Kun-Yang Lin’s journey as a dancer, choreographer, and teacher began in his native country of Taiwan over 25 years ago, where he was a celebrated young dancer, who was already creating works of his own. For the last two decades, he has been artistic director-choreographer of KYL/Dancers, which Lin established in New York, then relocated the company to Philadelphia, where it has emerged as one of the city’s most artistically successful dance companies.
To mark his 10th year in Philly, Lin is about to premiere his 101st contemporary ballet, titled aptly enough Spring 101, at the Annenberg Center on the campus of the University of Pennsylvania in West Philadelphia. It is the centerpiece of a concert retrospective of Lin’s extensive repertory. In addition to the new piece, the company will perform Lin’s signature dance works Moon (1993), From The Land of Lost Content (2000), Dreamscape (2016) and his new production of CHI, first created in 2002 for five dancers and now expanded to full company work.
Lin’s is a master of Asian tradition dance and theater. The scope of Kun-Yang’s work encompasses a wide range of styles, both classical and contemporary idioms and informed by Eastern arts including tai chi, chi gong, calligraphy, meditation, and Chinese opera movement. When Lin emigrating the New York City in 1994, he danced everything from NYC urban contemporary to neoclassical to authentic tango.
He founded his KYL/Dancers in New York in the 90s and Lin and his partner (now husband) Ken Metzner, decided to relocate to Philadelphia in 2009. Together they established the CHI Mac Movement Center near the Italian Market district in South Philadelphia.
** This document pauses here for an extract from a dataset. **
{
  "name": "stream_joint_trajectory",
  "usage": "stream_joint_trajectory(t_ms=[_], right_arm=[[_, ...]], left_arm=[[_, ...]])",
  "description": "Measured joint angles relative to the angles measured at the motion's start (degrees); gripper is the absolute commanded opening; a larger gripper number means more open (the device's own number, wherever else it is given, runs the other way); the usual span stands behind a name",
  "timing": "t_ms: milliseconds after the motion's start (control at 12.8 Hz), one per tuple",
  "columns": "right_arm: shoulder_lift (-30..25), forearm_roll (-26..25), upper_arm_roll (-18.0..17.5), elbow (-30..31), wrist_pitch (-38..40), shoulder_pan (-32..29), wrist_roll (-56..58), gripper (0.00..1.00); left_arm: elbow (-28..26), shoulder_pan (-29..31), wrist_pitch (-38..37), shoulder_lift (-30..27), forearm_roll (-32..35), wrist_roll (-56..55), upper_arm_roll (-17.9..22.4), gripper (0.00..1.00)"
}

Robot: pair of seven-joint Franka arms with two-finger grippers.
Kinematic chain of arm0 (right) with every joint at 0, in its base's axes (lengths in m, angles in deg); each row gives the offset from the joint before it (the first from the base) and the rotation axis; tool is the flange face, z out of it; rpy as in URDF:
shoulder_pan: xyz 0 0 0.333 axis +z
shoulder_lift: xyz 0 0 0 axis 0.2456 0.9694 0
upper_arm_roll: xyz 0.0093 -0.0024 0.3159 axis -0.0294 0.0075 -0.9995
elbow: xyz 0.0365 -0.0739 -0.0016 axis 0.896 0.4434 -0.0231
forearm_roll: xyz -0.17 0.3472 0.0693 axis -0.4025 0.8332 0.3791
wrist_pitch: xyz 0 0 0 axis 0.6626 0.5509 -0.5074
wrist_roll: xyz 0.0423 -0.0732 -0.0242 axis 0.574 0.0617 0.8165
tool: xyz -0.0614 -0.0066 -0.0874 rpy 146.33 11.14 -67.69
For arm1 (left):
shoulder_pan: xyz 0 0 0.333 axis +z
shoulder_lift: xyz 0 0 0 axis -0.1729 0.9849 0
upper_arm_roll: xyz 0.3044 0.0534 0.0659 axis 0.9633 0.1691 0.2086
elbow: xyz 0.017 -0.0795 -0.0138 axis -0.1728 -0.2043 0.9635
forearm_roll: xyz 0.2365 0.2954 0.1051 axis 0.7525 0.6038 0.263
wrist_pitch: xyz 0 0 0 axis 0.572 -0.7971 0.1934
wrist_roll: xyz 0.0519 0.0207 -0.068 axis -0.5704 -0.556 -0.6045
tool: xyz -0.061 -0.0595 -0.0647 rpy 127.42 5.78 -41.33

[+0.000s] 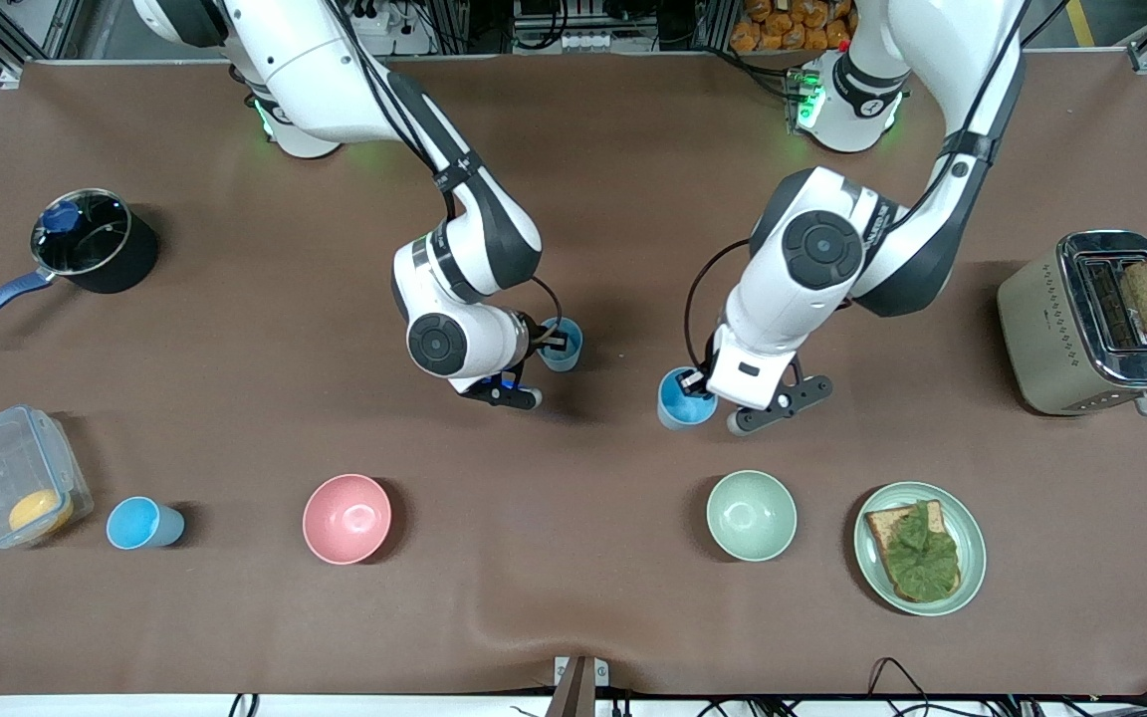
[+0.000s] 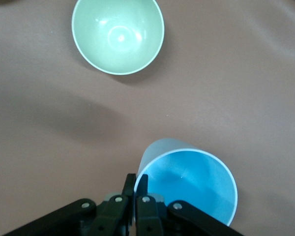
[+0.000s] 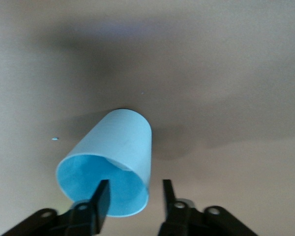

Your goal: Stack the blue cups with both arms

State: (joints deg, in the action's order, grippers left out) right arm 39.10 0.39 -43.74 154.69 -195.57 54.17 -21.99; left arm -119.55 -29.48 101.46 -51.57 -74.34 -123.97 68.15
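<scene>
Three blue cups show. My left gripper [image 1: 701,386] is shut on the rim of one blue cup [image 1: 681,400], one finger inside and one outside; this cup is upright mid-table and also shows in the left wrist view [image 2: 187,184] at my left gripper [image 2: 136,184]. My right gripper [image 1: 546,347] is open around the rim of a second blue cup [image 1: 566,344], one finger inside and one outside; in the right wrist view this cup [image 3: 113,157] stands on the table at my right gripper [image 3: 135,194]. A third blue cup [image 1: 143,523] stands alone toward the right arm's end, nearer the front camera.
A pink bowl [image 1: 346,518] and a green bowl [image 1: 751,515] [image 2: 118,34] stand nearer the front camera. A plate with toast [image 1: 920,548] and a toaster [image 1: 1096,319] are at the left arm's end. A pot [image 1: 86,239] and a plastic container [image 1: 11,478] are at the right arm's end.
</scene>
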Motion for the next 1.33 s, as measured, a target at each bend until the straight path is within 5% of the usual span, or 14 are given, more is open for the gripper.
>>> stream_joint_trajectory(t_ms=[156,469,1328], right_arm=[[-0.12,-0.01,0.66,-2.09,1.98,-0.10,0.00,1.00],[-1.18,-0.52,2.53,-8.77,17.92,-6.06,0.29,1.00],[-11.36,-20.26,4.05,-5.60,29.14,-23.80,19.82,1.00]], left_arm=[[1.24,-0.61,0.00,0.94,0.00,-2.04,-0.01,0.00],[2.52,-4.51,-0.01,1.04,0.00,-9.26,-0.02,0.00],[4.65,-16.57,0.69,5.03,4.21,-22.53,0.41,0.00]])
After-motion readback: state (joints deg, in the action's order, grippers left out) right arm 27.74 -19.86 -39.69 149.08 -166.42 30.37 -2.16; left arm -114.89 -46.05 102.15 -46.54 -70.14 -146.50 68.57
The Center is the company’s studio and has also become an epicenter for the Philly dance community.
Leading up to his milestone year, Lin last three major dance-theater works, Lin has addressed a myriad social justice issues, issues of the real-life experience of immigrants in HOME/ S. 9th St (2015), his searing dance elegy ‘Santuario’ (2017) in memoriam to the victims of the Pulse Nightclub shootings and his last long-form ballet The Faith Project, (2018) inspired by a year-long community interfaith dialogue and symposium that convened at CHI Mac studios over the course of the previous year.
All critically acclaimed works that also was the platform for audience engagement and community dialogue and Lin wanted to dance to reflect complex social issues about the struggles of immigrants, racism, homophobia, and questions of spirituality in a perilous time.
As important as it is for dance to express issues of our time, it was his milestone of making over 100 contemporary ballets to meditate on what flourishes even during turbulent times, “I wanted to create a piece about joy.” He said.
As he puts the finishing touches on ‘Spring 101. The ballet has an environmental soundscape that mixes music from the baroque era, “You feel that the desire for joy inside baroque music. I listen to music give you a sense of your relationship with the universe.” And in this case the musical universe of J. S. Bach and other masters including Telemann, Purcell and Vivaldi.
Those universal meditations were on Lin’s mind and in his heart over the last year as he was being dealing with a life-threatening illness. “Suddenly, joy becomes very important. A quest for who you are. in all of its interconnectedness with nature,” Lin observes as he puts the finishing touches on ‘Spring 101’ at his studio earlier this year, in preparation for the Annenberg concerts.
His dancers- Liu Mo, Weiwei Ma, Evalina Carbonell, Grace Stern, Annielille Gavino, Nikolai McKenzie, Keila Perez-Vega, Francis Markocki, Kyan Namazi, Barbara Craig Liu- run through the choreography first without the music, then with, They dance in intricate, pulsing configurations at breakneck speed, just as suddenly in riveting freeze motion sequences, clustered together in morphing sculptures that keep evolving, they are human animals, that can morph into other creatures convincingly. Lin mostly circling the dancers and making single word suggestions to the dancers.
In revisiting his repertory for the Annenberg Concerts, Lin taps his photographic movement memories and is exacting, but most vitally, how it connects with his dancers, many of whom have never performed the older work. So the detailing and intensity in transferring a ‘Moon’ that only Lin has danced so far, onto dancer Liu Mo, is more than just teaching the steps, Lin transfers that unnamable X factor that brings transcendence in the dance moment.